You are PROBABLY building the json doc via some DB dump, so just change the code that dumps the data.

If you need to reconstruct it as a single json doc for some reason, it is about as trivial as it gets to reconstruct the data as a single document.

Or programattically, a "file" object that just does the reconstruction on the fly from the source part files as it is read, that should be relatively trivial in lots of languages.


At my last job, we have had to deal with this. We had huge json files (compressed size of 20+ GB) and had to perform certain operations on the data. I found that rapidjson had a better (not perfect, just better) API to do this. I quickly wrote a little wrapper around it to process json data coming in as streams. This was a writeup about it: https://dinesh.cloud/2022/streaming-json-for-fun-and-profit/ .

If there is any interest, I can ask if they can to open source it.
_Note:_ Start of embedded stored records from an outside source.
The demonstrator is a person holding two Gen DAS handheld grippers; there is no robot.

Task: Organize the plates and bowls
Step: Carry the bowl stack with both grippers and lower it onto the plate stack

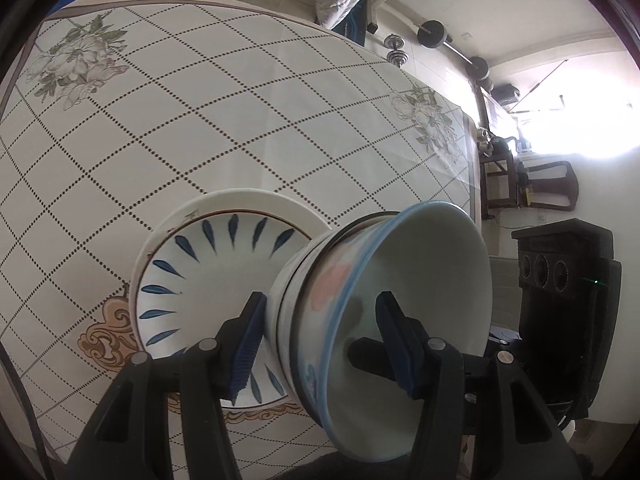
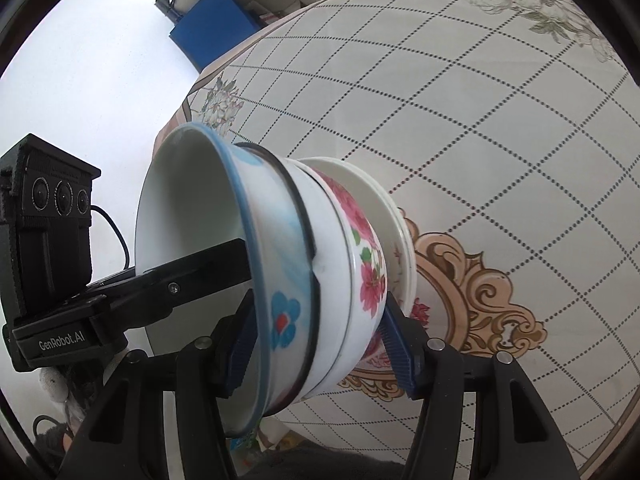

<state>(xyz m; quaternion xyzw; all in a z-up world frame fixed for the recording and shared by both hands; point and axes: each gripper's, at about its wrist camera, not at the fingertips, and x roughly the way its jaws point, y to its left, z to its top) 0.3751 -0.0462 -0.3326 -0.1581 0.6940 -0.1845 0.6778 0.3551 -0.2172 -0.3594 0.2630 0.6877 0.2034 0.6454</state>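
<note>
A stack of nested bowls point(image 1: 320, 304) stands on a stack of plates on the table. The top bowl has a blue rim point(image 2: 240, 240) and blue flowers; under it sits a pink-flowered bowl point(image 2: 368, 268). The top plate point(image 1: 208, 276) has blue leaf marks. My left gripper point(image 1: 320, 344) straddles the bowl stack's wall, one finger inside the top bowl, one outside. My right gripper point(image 2: 316, 344) does the same from the opposite side. Both sets of pads press on the bowls. The left gripper's finger point(image 2: 200, 272) shows inside the bowl in the right wrist view.
The table point(image 1: 200, 120) carries a white cloth with a dotted diamond grid and flower prints. The right gripper's camera body point(image 1: 568, 280) sits beyond the bowls. Barbells point(image 1: 436, 32) lie on the floor past the table's far edge. A blue box point(image 2: 216, 28) stands off the table.
</note>
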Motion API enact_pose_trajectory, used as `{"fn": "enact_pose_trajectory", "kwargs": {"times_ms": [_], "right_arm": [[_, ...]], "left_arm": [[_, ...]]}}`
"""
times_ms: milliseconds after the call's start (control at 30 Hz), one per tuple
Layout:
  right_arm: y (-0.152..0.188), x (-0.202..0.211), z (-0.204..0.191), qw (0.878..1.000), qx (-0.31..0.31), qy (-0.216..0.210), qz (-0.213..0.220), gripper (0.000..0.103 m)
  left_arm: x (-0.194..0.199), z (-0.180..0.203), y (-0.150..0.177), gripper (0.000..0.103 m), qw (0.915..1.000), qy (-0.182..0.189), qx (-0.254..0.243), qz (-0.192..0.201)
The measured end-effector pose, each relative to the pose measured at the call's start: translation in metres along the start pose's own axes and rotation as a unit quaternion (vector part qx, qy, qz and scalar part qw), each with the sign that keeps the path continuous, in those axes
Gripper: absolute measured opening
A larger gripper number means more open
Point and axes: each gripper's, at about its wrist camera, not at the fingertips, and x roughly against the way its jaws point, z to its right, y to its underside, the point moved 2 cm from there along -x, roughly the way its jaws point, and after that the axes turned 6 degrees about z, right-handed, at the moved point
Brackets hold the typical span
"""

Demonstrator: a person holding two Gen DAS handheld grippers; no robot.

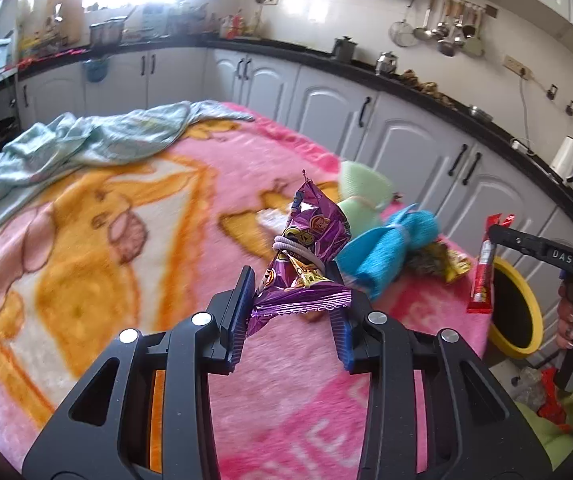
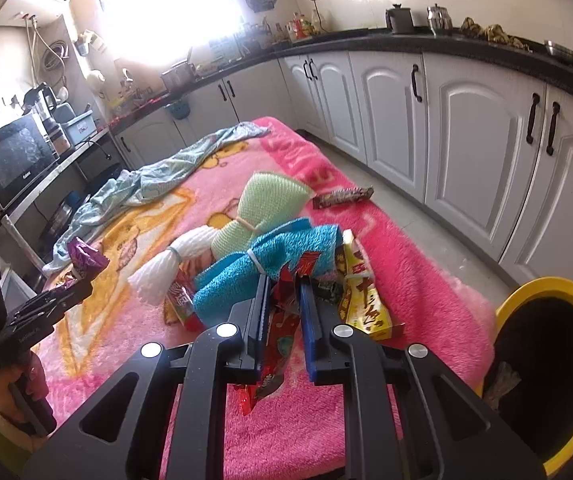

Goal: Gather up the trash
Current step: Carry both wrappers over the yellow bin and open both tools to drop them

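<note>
1. Plainly, both sets of jaws are clamped on trash: the left gripper [image 1: 292, 296] pinches the crimped bottom edge of a purple snack wrapper [image 1: 306, 248], which stands up between the blue pads with a pale elastic band looped round its middle.
2. Over on the other side, the right gripper [image 2: 282, 312] has its jaws closed narrowly on a red wrapper [image 2: 278, 344], the strip hanging down through the gap. From the left wrist view it dangles just above the rim of the yellow bin [image 2: 546, 292], which I judge is why it is held out that way, ready to drop.
3. Both pieces are lifted off the pink blanket [image 2: 406, 280], held by their edges, probably because thin foil offers little else to grip.
4. Beyond the jaws, more trash lies on the blanket: a yellow packet [image 2: 362, 304] just right of the right gripper, partly tucked beside a blue cloth bundle [image 2: 266, 256], and a brown bar wrapper [image 2: 342, 196] farther off near the blanket's edge.
5. A green cloth bundle [image 2: 266, 204] and a crumpled pale blue sheet [image 2: 158, 176] lie farther back; they look like keepers, not trash.
6. The bin stands on the floor at the blanket's corner, nearest the right gripper.
</note>
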Motion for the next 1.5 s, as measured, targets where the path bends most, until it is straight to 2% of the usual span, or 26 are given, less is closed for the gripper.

Absolutely interested, on my end at least. I wrote this to manage the transparency in coverage files: https://github.com/dolthub/data-analysis/tree/main/transpare... but I'm always looking for better techniques.

Edit: Oh wow, I see you used it on those exact files. How about that.


Ha! Thanks to you, Today I found out how big those uncompressed JSON files really are (the data wasn't accessible to me, so i shared the tool with my colleague and he was the one who ran the queries on his laptop): https://www.dolthub.com/blog/2022-09-02-a-trillion-prices/ .

And yep, it was more or less they way you did with ijson. I found ijson just a day after I finished the prototype. Rapidjson would probably be faster. Especially after enabling SIMD. But the indexing was a one time thing.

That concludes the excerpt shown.